(EXERCISE INPUT Opens)
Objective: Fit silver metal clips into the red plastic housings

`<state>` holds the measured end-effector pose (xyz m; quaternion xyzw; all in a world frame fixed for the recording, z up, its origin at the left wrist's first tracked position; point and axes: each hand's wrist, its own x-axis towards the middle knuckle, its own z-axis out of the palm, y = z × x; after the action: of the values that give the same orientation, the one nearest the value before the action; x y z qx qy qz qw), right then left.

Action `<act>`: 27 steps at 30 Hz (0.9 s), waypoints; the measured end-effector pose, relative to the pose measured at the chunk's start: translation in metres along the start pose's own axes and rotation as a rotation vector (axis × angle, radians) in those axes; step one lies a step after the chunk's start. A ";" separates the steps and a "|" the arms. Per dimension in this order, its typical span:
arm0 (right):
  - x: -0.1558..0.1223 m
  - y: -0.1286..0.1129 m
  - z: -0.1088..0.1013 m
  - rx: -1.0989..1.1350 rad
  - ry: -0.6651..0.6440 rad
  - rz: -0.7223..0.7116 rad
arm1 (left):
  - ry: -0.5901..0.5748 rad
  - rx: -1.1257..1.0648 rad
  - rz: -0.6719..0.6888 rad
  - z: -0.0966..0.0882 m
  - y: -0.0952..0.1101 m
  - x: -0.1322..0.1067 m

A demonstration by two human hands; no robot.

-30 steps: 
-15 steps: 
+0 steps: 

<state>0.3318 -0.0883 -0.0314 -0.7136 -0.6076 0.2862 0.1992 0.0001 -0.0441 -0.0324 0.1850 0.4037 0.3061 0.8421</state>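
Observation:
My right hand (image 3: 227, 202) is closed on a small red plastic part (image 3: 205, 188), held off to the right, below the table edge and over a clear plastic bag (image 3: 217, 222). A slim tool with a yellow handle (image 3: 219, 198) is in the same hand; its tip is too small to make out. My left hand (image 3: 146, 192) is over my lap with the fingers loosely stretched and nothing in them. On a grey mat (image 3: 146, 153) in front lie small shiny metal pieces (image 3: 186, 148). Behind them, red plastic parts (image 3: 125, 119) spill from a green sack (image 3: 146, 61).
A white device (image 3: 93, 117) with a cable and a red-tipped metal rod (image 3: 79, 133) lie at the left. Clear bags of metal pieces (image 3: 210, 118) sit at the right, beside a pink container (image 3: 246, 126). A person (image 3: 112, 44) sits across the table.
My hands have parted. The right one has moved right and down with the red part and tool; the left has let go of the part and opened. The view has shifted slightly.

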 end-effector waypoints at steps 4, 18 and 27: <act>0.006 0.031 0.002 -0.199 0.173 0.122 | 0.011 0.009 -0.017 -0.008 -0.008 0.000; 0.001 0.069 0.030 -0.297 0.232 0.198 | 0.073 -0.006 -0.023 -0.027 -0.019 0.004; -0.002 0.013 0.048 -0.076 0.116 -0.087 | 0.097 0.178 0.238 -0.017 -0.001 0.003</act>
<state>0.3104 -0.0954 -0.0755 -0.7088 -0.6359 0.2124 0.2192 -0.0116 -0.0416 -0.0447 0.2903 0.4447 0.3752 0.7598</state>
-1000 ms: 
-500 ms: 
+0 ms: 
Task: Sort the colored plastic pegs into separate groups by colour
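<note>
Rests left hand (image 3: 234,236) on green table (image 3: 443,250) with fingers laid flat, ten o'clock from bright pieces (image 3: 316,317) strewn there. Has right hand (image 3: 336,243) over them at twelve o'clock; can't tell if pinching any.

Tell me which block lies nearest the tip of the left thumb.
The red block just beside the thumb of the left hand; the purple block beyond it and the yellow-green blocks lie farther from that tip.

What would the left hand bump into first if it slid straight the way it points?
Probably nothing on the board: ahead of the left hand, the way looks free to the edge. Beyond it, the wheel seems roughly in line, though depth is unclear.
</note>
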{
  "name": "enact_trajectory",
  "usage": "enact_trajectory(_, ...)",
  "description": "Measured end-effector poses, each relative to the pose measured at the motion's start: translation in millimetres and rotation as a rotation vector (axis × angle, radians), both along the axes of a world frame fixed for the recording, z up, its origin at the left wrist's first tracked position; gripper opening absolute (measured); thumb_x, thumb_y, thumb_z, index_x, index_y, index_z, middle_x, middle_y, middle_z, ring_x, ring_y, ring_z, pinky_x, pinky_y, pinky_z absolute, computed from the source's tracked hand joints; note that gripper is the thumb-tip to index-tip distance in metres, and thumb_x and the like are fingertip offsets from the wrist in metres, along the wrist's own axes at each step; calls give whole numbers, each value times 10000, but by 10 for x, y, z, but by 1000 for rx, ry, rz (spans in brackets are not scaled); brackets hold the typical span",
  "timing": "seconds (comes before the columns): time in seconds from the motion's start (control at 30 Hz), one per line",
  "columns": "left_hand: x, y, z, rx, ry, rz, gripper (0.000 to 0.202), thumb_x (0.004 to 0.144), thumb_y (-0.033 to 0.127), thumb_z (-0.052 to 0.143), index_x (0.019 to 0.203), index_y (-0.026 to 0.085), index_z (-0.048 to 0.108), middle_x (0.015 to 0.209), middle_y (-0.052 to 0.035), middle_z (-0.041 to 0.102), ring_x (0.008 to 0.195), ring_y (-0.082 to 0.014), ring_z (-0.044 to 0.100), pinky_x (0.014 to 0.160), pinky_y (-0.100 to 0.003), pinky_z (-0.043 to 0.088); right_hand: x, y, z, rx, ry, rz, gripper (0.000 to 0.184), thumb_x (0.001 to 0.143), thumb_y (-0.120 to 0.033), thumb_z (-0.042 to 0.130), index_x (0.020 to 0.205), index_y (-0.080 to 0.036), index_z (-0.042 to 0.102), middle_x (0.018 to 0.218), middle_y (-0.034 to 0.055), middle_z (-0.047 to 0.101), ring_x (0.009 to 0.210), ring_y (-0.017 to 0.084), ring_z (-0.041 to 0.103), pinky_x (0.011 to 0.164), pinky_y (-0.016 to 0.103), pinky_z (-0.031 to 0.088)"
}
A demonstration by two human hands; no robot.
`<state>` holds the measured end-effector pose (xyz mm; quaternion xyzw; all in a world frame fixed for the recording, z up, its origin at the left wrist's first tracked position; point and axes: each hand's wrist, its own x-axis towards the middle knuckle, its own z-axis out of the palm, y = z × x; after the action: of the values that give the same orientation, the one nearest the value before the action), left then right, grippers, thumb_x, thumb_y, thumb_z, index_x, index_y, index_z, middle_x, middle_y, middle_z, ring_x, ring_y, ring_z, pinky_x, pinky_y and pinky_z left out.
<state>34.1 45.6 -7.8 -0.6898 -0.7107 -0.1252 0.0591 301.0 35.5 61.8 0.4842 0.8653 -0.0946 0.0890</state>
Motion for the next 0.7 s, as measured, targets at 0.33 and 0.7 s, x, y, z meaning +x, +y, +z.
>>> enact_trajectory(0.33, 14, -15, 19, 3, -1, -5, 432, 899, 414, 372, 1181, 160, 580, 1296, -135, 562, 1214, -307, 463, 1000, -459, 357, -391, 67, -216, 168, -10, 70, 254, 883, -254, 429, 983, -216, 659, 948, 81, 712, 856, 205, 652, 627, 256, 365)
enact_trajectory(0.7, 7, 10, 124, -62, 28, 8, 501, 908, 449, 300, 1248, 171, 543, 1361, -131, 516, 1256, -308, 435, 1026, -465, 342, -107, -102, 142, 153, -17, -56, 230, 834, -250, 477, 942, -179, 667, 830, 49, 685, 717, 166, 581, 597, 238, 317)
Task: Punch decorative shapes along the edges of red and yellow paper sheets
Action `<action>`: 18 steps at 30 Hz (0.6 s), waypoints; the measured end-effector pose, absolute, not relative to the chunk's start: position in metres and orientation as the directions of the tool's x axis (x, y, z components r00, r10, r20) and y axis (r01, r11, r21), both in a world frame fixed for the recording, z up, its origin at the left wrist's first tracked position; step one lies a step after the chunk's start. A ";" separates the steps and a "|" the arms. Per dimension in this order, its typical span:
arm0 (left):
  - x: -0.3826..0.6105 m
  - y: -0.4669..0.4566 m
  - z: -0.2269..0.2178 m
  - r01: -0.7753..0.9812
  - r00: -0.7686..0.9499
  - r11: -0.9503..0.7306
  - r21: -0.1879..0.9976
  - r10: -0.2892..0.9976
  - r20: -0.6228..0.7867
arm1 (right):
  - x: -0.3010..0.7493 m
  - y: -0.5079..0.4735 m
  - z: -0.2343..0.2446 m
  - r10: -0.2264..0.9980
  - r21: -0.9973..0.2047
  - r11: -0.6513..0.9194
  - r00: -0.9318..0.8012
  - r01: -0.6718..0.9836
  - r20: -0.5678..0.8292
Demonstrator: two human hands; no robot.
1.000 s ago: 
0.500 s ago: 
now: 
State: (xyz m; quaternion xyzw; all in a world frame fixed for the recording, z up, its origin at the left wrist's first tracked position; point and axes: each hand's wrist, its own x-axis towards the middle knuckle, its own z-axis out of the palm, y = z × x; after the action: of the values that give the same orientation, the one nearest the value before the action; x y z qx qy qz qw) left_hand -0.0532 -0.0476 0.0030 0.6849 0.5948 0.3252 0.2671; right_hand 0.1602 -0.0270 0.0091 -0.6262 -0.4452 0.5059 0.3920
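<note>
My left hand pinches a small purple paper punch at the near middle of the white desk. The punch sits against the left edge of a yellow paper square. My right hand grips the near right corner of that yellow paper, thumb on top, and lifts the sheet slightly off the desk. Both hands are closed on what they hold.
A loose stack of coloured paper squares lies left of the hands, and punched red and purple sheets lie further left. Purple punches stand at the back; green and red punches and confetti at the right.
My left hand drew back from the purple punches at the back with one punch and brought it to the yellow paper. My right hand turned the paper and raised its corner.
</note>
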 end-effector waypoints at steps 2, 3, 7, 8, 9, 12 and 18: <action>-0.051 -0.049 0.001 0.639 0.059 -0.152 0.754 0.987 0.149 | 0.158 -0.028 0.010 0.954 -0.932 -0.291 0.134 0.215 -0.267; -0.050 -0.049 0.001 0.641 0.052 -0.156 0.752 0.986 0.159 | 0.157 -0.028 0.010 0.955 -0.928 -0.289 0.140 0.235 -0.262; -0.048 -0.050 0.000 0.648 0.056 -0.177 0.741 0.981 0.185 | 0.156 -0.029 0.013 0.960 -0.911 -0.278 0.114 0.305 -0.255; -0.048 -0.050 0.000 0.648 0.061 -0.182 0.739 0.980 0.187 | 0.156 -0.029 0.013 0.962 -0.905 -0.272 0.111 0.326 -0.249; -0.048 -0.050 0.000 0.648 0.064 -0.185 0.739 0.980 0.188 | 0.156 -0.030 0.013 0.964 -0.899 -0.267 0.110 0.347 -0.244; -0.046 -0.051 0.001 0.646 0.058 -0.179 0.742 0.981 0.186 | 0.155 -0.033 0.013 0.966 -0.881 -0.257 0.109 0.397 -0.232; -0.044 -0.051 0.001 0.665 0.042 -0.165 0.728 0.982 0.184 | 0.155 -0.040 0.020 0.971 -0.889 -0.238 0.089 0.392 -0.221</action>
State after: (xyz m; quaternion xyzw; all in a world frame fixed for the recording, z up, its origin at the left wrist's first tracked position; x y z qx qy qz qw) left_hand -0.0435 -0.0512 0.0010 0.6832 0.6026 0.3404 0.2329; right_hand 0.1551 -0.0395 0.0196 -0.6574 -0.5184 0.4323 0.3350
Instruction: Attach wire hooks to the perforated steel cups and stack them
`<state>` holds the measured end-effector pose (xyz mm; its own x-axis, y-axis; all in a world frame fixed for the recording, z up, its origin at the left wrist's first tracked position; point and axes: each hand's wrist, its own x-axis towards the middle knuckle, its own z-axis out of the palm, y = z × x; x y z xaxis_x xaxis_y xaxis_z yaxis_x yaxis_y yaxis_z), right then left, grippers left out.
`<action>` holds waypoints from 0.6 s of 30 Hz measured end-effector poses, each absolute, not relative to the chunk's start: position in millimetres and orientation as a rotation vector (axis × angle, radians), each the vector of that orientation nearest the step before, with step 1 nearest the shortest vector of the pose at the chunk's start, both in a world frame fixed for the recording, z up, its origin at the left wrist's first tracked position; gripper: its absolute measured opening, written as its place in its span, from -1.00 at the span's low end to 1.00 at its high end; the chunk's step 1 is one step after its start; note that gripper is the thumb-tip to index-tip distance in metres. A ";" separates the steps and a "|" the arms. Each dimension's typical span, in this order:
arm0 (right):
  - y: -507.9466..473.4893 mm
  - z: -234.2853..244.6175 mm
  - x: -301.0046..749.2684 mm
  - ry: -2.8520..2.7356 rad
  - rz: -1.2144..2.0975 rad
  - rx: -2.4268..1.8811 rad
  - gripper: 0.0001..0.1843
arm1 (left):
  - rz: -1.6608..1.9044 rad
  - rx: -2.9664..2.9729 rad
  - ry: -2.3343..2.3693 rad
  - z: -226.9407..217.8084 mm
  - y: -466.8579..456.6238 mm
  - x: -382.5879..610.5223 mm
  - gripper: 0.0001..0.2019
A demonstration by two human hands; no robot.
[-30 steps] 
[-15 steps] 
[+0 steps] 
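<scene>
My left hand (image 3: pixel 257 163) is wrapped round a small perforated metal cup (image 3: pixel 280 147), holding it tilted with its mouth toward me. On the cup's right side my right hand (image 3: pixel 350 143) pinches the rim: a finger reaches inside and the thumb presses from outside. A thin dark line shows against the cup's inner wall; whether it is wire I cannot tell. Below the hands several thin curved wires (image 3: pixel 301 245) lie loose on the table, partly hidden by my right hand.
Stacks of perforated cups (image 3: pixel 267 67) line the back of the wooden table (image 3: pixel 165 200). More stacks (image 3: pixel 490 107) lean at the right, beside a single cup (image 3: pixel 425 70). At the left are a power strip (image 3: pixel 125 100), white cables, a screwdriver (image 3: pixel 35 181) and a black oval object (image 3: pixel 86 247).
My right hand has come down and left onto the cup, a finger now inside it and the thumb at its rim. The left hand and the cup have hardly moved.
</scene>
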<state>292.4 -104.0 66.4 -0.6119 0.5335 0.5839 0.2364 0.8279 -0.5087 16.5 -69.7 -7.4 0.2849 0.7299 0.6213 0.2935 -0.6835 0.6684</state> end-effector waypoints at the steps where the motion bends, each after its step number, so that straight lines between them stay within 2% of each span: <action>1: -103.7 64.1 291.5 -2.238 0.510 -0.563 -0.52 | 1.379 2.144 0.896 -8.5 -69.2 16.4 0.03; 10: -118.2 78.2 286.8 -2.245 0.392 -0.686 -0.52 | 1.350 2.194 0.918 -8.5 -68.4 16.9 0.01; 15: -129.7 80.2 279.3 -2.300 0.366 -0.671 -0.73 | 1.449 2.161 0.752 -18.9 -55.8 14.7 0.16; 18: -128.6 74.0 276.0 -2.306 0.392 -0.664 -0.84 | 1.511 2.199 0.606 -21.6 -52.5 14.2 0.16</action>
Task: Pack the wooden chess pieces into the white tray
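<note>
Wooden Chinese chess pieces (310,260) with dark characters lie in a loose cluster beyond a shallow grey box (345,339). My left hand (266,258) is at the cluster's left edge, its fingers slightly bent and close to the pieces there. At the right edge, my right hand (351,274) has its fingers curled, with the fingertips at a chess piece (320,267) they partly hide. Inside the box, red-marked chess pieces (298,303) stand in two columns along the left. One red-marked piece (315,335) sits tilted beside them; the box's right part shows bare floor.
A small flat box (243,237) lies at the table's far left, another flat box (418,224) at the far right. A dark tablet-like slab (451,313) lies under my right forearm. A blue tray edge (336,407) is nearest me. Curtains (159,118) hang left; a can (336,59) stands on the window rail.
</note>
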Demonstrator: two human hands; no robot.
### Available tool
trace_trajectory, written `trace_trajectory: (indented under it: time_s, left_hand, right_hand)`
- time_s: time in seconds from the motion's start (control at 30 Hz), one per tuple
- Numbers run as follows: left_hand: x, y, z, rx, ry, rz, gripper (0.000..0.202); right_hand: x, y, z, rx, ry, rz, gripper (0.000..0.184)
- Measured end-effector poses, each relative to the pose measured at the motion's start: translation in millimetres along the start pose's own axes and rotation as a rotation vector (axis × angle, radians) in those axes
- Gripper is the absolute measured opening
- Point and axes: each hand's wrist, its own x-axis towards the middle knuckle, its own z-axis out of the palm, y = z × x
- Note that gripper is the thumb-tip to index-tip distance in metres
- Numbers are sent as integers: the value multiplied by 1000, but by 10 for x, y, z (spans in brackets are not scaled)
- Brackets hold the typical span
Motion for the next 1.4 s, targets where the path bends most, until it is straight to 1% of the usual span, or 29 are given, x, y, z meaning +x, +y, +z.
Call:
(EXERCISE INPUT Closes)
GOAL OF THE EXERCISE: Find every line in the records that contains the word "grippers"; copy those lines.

WRITTEN RESPONSE:
`<state>` holds the measured end-effector pose (xyz mm; quaternion xyzw; all in a world frame fixed for the recording, z up, its origin at the left wrist's first tracked position; point and axes: each hand's wrist, its own x-axis towards the middle knuckle, its own z-axis out of the palm, y = z × x; after the action: of the values that give the same orientation, the one nearest the value before the action), left then right, grippers, thumb_x, thumb_y, thumb_z, index_x, index_y, index_z, middle_x, middle_y, middle_z, ring_x, ring_y, ring_z, pinky_x, pinky_y and pinky_z left out.
`<state>` holds the measured end-effector pose (xyz mm; its own x-axis, y-axis; all in a world frame fixed for the recording, z up, its origin at the left wrist's first tracked position; point and axes: each hand's wrist, its own x-axis towards the middle knuckle, its own z-axis out of the palm, y = z × x; x y z xaxis_x xaxis_y xaxis_z yaxis_x yaxis_y yaxis_z), right then left, grippers left out.

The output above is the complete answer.